Let’s face it, you’re on the trail so many weekends out of the year that you have a pet honeybee named Myrtle who lives behind your right ear and a heart with John Muir’s name on it tattooed across your left tricep. You knit sweaters from the leg hair you shave once a year before your family’s Christmas party, and you know how to create a fierce smoky eye out of nothing but a spoonful of mushroom spores you found in the forest. You are ethereal. You are muddy. Your favorite Beatle is George’s sitar, and you legally changed your middle name to Moab when you were 17. This one’s for you, sugarplum.
Here I am, all five feet, six inches of tanned, golden-haired glory.
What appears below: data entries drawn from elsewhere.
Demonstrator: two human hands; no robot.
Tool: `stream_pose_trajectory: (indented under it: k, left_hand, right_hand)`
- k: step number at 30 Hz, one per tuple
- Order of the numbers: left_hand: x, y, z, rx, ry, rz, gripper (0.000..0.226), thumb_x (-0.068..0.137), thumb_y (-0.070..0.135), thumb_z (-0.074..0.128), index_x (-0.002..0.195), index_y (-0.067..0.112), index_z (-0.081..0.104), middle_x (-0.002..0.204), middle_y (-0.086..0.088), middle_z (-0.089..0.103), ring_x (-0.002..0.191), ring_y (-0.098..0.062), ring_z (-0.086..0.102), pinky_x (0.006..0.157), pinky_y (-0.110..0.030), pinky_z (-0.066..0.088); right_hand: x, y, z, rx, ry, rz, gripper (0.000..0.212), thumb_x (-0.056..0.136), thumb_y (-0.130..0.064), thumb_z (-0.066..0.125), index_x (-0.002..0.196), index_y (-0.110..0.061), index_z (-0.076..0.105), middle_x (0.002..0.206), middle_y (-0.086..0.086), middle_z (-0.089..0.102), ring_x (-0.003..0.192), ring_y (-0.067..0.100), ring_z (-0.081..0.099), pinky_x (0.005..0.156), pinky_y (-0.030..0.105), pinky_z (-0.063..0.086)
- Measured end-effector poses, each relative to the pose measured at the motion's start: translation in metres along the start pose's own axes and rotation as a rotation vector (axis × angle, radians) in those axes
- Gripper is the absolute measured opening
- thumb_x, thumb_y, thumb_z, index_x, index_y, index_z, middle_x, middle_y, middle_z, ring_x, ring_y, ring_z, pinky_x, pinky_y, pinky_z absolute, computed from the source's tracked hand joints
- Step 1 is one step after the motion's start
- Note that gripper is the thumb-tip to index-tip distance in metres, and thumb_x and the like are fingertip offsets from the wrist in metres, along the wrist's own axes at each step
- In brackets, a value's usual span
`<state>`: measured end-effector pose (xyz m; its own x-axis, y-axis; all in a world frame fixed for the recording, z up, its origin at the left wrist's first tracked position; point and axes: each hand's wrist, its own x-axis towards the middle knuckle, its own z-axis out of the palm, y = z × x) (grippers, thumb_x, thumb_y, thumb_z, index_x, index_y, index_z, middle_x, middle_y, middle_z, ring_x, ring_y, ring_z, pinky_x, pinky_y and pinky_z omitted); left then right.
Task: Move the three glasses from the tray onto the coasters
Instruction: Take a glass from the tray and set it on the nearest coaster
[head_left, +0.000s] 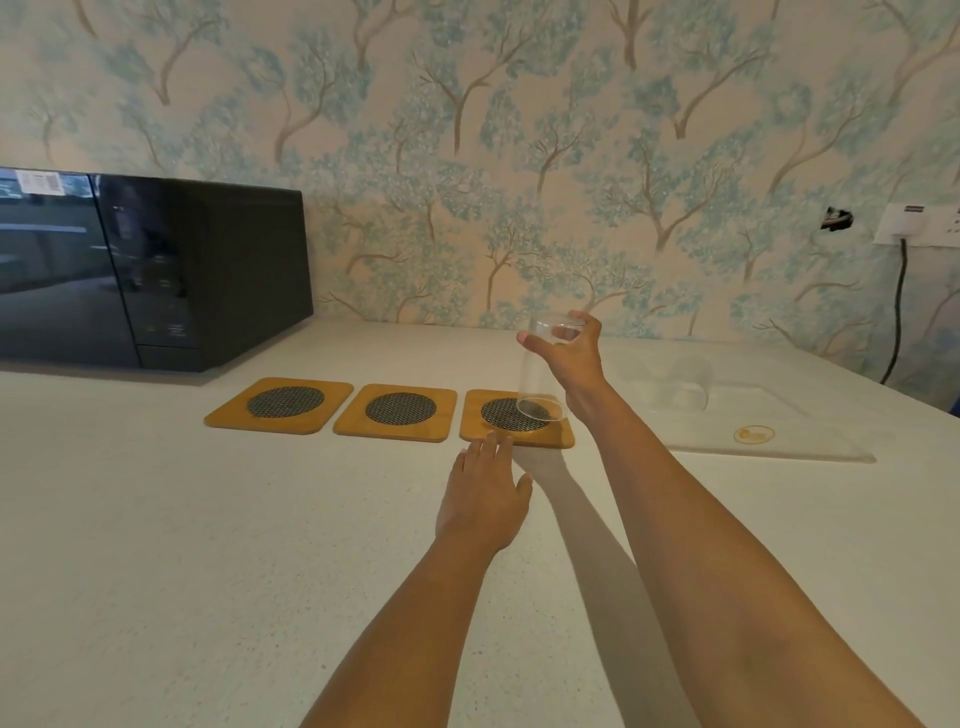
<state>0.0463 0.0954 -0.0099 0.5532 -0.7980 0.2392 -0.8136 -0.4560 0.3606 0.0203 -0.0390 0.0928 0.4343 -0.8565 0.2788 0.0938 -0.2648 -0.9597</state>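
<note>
Three wooden coasters with dark mesh centres lie in a row on the counter: left (280, 404), middle (397, 411), right (488, 428). My right hand (569, 353) grips a clear glass (535, 379) near its top and holds it over the right coaster, its base at the mesh. My left hand (485, 496) rests flat on the counter, fingertips touching the right coaster's front edge. A clear tray (779, 441) sits to the right with at least one more clear glass (688, 384) on it; it is faint and hard to make out.
A black microwave (150, 270) stands at the back left against the wallpapered wall. A wall socket (917, 223) with a dark cable hanging down is at the far right. The pale counter extends toward me in front of the coasters.
</note>
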Motion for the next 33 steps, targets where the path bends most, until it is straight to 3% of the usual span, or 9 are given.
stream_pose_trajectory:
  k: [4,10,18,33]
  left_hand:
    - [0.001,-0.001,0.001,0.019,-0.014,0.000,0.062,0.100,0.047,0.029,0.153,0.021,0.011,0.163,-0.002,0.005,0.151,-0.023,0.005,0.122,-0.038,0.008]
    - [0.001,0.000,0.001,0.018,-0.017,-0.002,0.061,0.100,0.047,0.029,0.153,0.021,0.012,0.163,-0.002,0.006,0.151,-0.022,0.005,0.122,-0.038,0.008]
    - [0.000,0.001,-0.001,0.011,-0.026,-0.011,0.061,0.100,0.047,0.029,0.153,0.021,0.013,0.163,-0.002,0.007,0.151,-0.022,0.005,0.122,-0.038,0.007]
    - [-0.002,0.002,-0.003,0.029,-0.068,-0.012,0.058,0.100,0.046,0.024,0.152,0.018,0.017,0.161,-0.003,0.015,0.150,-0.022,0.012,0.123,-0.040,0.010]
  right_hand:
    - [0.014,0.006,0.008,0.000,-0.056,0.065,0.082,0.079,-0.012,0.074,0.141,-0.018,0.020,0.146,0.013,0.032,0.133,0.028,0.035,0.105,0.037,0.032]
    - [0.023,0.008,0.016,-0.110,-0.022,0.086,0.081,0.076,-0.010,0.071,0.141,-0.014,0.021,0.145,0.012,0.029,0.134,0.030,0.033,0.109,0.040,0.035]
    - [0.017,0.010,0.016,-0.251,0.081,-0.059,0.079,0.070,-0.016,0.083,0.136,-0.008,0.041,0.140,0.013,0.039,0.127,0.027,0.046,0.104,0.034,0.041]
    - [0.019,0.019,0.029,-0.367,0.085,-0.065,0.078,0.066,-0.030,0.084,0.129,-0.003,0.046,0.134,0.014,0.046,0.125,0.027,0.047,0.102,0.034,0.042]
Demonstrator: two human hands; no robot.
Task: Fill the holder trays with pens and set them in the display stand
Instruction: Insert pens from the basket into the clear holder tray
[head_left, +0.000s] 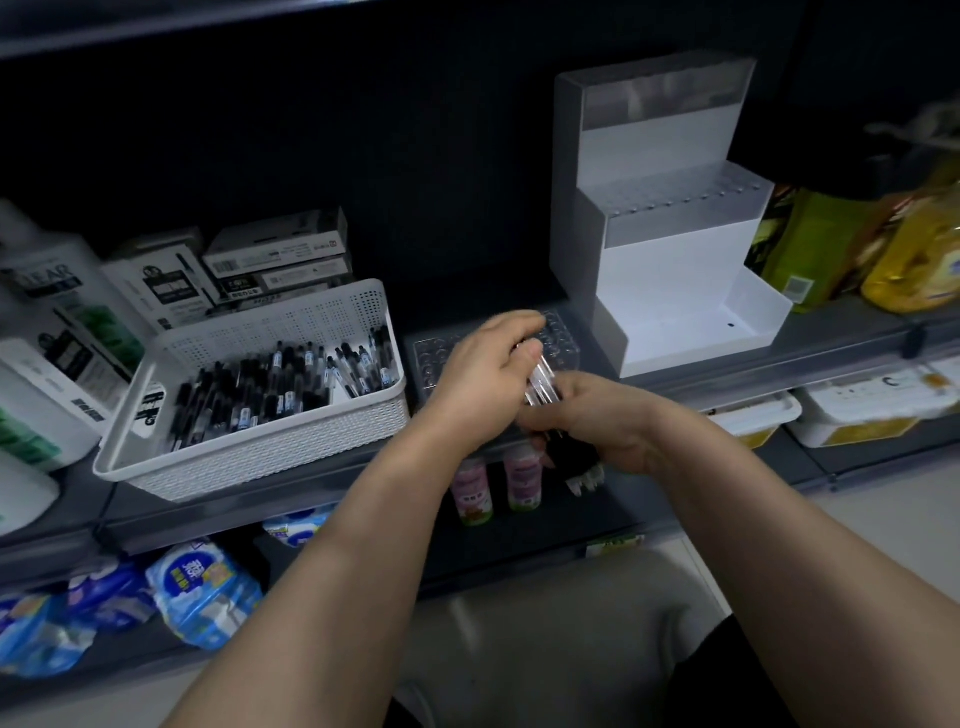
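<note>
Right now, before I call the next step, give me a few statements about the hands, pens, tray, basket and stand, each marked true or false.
1. The left hand and the right hand both hold the bundle of pens. True.
2. The white basket is empty. False: it holds many loose pens.
3. The clear holder tray lies on the shelf between the basket and the display stand. True.
4. The stand's bottom tier holds a tray full of pens. False: its floor is bare.
</note>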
I’m probably wearing yoga shorts and trail runners so clean you could eat a vegan acai bowl out of them. I smell like snickerdoodles and definitely don’t poop in the woods. My selfie stick rivals Gandalf’s staff in its sun-stained splendor, and I’ve got ninja-like skills when it comes to using it. You see that trail over yonder? It’s ready for its goddamn close up.
“The surest way to mend a broken heart is through a forest wilderness.”
On really confusing evenings of self, I like to drink beer and make up quotations that John Muir definitely did not write. I summon him like my own, personal break-up Yoda the moment a man threatens to rip the sticky, sensitive tissue of my heart to shreds. I need this. A stubborn, fantasy-ridden reminder that things can still be beautiful, even when they do not turn out as I’d hoped. Though very much dead, Muir offers surprisingly warm company, a wild-eyed mountain guru who will hold my hand through the thick fog of being a suddenly single outdoorswoman.